O geógrafo João Ferrão – que foi secretário de Estado do Ordenamento do Território e das Cidades entre 2005-2009 – acha que o problema não é, de facto, a referência à composição étnica de uma ZUS, pois isso faz parte da caracterização sócio-demográfica e revela-se útil se existir “convívio de comunidades com culturas muito diferentes” onde “podem surgir problemas que se resolvem com mediadores”. Nesse sentido, saber as características da população ajuda “a definir a intervenção mais adequada numa óptica preventiva, de mudança e de transformação e não de repressão”. “O problema é como se cola um objectivo a uma classificação que vai de estável a problemática. Uma composição étnico-social problemática para quem?”
Isso “naturaliza a ideia de que existe uma relação entre características de determinadas etnias e grau de perigosidade”, diz. “Estamos a fazer uma hierarquia entre várias comunidades, as que são perigosas e as que não são por serem mais parecidas com o perfil dominante em Portugal. Vamos dizer ‘todos os brancos comportam-se desta forma?’ É impensável! Fazer essa relação alimenta na opinião pública ideias erradas e aumenta a ideia de exclusão social, de discriminação.” Não tem dúvidas de que a consequência pode ser de “racismo institucional”: “A própria acção pública que deveria combater estes estereótipos está a legitimar e a dar visibilidade a essas relações”, conclui.
Também para o sociólogo Paulo Machado, investigador do Laboratório Nacional de Engenharia Civil (LNEC), coordenador de um estudo que avaliou a situação de segurança nas áreas metropolitanas de Lisboa e Porto em 2006, a pedido do Governo, aquela classificação faz “uma associação de causa-efeito entre a existência de minorias étnicas e a concentração e a existência de problemas com segurança”.

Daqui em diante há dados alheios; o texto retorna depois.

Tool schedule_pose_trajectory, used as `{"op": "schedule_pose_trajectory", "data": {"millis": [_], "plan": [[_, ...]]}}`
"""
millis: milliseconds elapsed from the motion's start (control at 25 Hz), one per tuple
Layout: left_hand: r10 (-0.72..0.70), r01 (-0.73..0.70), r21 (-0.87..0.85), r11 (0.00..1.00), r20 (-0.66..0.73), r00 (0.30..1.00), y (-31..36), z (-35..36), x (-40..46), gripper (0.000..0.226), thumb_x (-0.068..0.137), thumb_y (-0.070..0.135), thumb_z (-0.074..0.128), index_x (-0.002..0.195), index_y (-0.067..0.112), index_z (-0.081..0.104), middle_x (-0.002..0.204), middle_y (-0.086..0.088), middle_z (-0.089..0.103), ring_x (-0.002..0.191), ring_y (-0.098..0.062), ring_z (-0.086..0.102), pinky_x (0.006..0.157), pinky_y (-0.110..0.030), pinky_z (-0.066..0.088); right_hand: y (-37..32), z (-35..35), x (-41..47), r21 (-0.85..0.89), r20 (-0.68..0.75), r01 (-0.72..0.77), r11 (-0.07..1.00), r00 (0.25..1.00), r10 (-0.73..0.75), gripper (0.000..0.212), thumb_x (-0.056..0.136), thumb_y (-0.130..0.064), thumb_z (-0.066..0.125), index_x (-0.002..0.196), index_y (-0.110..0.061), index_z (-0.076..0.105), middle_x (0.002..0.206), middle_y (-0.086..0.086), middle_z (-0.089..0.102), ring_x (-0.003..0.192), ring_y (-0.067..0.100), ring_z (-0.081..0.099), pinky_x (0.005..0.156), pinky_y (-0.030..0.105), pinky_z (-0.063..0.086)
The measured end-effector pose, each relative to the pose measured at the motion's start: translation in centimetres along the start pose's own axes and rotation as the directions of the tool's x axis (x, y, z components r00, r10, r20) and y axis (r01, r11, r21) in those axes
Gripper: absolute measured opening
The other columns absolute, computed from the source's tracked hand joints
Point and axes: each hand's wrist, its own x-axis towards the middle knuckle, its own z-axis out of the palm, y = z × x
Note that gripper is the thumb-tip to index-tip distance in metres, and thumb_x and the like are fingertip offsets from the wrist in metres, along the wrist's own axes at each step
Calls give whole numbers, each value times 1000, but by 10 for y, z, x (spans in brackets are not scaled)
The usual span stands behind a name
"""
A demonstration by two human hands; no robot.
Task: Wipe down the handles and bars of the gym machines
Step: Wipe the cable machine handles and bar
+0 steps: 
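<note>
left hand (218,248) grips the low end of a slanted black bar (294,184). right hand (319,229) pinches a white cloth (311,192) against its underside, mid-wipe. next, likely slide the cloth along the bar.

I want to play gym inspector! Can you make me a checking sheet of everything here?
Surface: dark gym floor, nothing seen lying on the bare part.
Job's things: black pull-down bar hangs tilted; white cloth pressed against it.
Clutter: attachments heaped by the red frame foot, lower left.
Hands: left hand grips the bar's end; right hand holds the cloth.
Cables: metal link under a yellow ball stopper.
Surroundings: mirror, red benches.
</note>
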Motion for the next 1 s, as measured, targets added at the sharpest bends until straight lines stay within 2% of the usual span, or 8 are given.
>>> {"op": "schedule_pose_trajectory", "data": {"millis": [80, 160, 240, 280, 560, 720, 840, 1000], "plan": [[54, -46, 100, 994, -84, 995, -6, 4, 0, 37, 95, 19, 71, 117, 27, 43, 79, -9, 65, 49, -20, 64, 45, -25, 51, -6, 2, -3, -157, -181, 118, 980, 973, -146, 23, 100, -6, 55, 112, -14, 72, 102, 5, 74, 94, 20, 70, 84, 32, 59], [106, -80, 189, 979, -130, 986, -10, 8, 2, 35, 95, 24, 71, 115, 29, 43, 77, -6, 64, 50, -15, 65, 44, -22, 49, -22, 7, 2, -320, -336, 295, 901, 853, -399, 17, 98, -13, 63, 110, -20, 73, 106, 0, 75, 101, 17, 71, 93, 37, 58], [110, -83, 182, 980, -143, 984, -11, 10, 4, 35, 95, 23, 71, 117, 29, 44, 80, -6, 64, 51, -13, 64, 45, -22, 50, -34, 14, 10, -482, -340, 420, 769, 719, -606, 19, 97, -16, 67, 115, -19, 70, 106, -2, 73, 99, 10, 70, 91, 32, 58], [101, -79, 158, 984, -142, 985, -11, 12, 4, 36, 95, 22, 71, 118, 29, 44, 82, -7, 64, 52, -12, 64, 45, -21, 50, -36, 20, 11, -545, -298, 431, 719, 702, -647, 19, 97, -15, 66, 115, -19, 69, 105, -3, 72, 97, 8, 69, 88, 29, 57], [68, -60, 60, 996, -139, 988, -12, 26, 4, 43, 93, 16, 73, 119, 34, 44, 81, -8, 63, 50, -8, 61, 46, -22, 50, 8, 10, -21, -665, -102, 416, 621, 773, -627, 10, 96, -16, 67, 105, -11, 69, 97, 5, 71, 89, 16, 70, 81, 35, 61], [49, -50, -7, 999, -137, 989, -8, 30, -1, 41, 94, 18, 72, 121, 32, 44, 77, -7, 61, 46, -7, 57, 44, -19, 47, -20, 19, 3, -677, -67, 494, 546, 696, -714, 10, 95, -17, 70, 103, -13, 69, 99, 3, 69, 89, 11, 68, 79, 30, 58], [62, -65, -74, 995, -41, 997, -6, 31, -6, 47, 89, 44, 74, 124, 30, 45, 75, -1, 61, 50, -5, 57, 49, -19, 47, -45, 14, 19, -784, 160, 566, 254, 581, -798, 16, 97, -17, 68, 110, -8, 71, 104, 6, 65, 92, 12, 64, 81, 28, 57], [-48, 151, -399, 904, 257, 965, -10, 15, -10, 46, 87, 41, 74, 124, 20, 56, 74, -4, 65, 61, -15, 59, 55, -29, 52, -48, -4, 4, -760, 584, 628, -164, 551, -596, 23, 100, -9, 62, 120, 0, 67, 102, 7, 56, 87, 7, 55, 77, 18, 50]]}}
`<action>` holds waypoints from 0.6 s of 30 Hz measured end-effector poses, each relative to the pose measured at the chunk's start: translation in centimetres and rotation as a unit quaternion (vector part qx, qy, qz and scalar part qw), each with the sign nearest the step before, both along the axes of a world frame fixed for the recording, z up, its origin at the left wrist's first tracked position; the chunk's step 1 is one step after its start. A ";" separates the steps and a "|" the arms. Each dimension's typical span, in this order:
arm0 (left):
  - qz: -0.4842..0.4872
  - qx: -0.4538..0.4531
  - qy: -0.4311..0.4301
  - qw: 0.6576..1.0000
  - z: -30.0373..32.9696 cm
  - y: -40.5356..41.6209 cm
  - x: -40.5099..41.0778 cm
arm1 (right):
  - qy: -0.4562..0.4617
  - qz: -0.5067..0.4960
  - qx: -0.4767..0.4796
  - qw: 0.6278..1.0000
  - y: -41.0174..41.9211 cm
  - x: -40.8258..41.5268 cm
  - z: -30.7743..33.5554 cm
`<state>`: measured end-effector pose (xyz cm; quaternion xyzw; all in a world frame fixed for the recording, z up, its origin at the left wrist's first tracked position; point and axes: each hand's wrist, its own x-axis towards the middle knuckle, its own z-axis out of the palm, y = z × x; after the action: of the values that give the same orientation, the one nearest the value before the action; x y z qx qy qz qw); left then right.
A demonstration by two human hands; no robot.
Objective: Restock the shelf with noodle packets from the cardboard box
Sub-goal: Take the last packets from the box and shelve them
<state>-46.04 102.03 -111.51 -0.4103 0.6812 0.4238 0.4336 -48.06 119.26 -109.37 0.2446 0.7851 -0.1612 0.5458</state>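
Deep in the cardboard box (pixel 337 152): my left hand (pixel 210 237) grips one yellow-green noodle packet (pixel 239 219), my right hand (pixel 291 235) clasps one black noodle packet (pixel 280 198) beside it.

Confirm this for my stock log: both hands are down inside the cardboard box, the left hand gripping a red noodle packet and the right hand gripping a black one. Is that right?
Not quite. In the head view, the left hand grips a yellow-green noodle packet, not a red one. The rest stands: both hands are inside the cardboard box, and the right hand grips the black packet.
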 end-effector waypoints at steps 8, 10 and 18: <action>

O critério estigmatiza, afirma o ex-director-geral da Administração Interna entre 2009 e 2011, e as forças de segurança quando associam “ascendência étnica a perigosidade” baseiam-se “nesse mesmo procedimento cognitivo diferenciador”. Lembra: “A formação nas Escolas de Formação Policial contraria esta assunção porque se baseia em critérios humanistas, princípios jurídicos e legais. Seria uma desgraça para a gestão da segurança pública em Portugal misturar preconceito com orientação técnico-policial.”